Sur l'obligation de détenir un passe sanitaire pour les salariés de certains établissements
S'agissant des salariés soumis au passe sanitaire car ils travaillent dans un établissement soumis à cette obligation (activités de loisirs, culturelles, restaurants,...), le Conseil d’Etat estime que le fait d’imposer la détention du passe sanitaire à l’ensemble des professionnels et bénévoles intervenant dans ces établissements ne porte pas une atteinte disproportionnée à la liberté d’exercice de leur activité professionnelle par les intéressés. Il retient le fait que ceux qui ne disposeraient pas d’un justificatif de vaccination pourront toujours présenter un certificat de dépistage négatif et que seuls ceux d’entre eux qui s’abstiendraient de présenter un tel certificat de vaccination pendant une période de deux mois consécutifs s’exposeraient à un licenciement ou à une cessation de fonction. Le Conseil d’Etat applique les mêmes réserves à leur licenciement qu'à ceux liés par l'obligation vaccinale.
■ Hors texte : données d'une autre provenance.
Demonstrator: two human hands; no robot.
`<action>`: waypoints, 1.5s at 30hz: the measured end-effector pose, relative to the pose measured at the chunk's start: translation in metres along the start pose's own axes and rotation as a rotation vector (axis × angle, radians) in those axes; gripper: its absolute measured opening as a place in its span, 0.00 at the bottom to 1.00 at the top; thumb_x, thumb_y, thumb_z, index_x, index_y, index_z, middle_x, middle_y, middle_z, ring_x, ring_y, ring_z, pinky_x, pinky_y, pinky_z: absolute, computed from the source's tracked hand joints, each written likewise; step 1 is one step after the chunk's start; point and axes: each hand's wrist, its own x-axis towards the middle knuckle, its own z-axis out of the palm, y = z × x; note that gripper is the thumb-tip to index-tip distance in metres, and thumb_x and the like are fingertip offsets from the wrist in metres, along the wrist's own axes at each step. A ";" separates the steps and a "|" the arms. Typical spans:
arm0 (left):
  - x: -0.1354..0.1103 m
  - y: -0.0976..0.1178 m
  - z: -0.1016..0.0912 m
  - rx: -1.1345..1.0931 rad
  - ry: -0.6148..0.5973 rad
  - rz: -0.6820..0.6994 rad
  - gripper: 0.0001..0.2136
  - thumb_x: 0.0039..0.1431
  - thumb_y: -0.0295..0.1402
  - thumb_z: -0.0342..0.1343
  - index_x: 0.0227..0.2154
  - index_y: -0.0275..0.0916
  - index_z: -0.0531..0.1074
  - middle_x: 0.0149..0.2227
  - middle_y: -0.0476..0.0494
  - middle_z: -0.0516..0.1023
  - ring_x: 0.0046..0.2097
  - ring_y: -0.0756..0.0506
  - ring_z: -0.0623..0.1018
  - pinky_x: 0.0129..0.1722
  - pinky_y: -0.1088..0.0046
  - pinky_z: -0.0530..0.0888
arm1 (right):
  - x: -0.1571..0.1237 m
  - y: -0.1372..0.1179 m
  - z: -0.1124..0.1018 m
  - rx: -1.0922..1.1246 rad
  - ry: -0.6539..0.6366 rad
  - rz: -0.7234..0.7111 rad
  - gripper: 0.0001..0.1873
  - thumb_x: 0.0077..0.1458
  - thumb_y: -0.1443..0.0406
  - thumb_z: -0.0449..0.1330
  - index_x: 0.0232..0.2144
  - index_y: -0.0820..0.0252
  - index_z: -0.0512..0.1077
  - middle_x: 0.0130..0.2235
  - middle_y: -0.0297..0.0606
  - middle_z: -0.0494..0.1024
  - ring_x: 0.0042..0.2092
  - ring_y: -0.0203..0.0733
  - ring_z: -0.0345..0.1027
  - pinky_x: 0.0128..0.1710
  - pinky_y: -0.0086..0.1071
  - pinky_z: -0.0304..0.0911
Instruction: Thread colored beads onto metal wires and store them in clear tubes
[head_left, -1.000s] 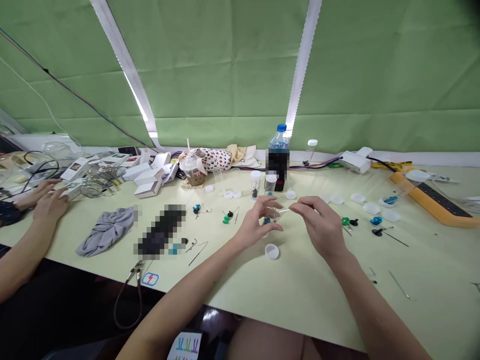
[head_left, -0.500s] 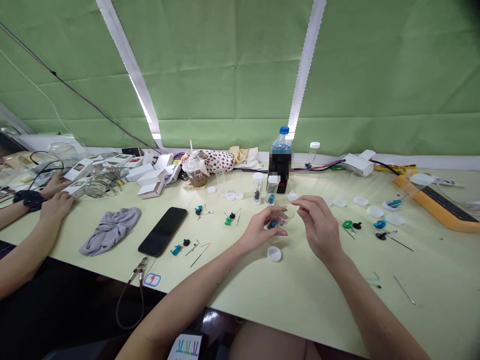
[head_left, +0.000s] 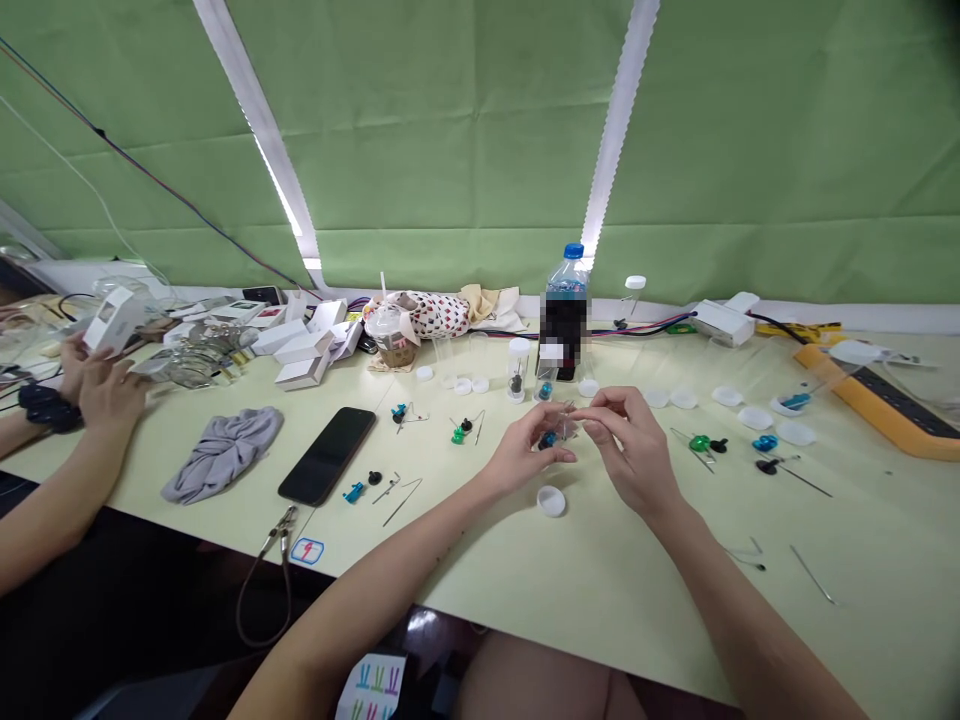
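Holding a clear plastic tube (head_left: pixel 568 428) off the table (head_left: pixel 585 590): left hand (head_left: pixel 529 447), its thumb and curled fingers set around the tube. A blue part (head_left: pixel 548 440) shows between them, apparently inside the tube.

Right hand (head_left: pixel 630 445): thumb and forefinger drawn narrow near the tube's end; whether they pinch a thin piece cannot be told.

Below the hands: one white cap (head_left: pixel 551 501), hollow side up, lying on the table.

Behind the hands: two white-capped tubes, upright, one with a black part (head_left: pixel 517 383), one with a blue-green part (head_left: pixel 545 390); just beyond, a clear bottle (head_left: pixel 568 270) with a blue cap.

Right of the hands: green part (head_left: pixel 700 443) beside a black part; second blue part (head_left: pixel 764 443); nearer the front edge, one bent metal rod (head_left: pixel 812 574); farther off, an orange power strip (head_left: pixel 885 400).

Left of the hands: small blue part (head_left: pixel 354 492), black knob (head_left: pixel 374 478), bent wire (head_left: pixel 403 503); then a black smartphone (head_left: pixel 327 456), face up, and a grey scrunchie (head_left: pixel 223 455).

Far left: a co-worker's hands (head_left: pixel 112 395), holding a white box (head_left: pixel 114 322).
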 end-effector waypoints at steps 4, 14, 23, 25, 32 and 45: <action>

Le projet de loi adopté hier en Conseil des ministres retient la même disposition que pour les salariés visés par l'obligation vaccinale : "Le fait de ne plus pouvoir exercer son activité pendant une durée supérieure à deux mois en raison du non-respect de l’obligation de présentation des justificatifs (...) peut être un motif spécifique justifiant la cessation définitive des fonctions ou la rupture du contrat de travail".
Le texte prévoit désormais aussi la tenue d'un entretien postérieurement à la suspension du contrat de travail. "Lorsque la situation [l'impossibilité de présenter les justificatifs] se prolonge pendant une durée de cinq jours, la personne est convoquée à un entretien afin d’examiner avec elle les moyens de régulariser sa situation".
A noter que là encore, la suspension du contrat de travail - qui prendra fin dès que le travailleur régularisera sa situation - doit lui être notifiée le jour même, par tout moyen.
Par ailleurs, le Conseil d’Etat propose d’introduire dans le projet de loi une disposition permettant d’aménager par voie réglementaire le dispositif pour les personnes justifiant d’une contre-indication médicale à la vaccination. Ce sera chose faite par décret, précise le projet de loi.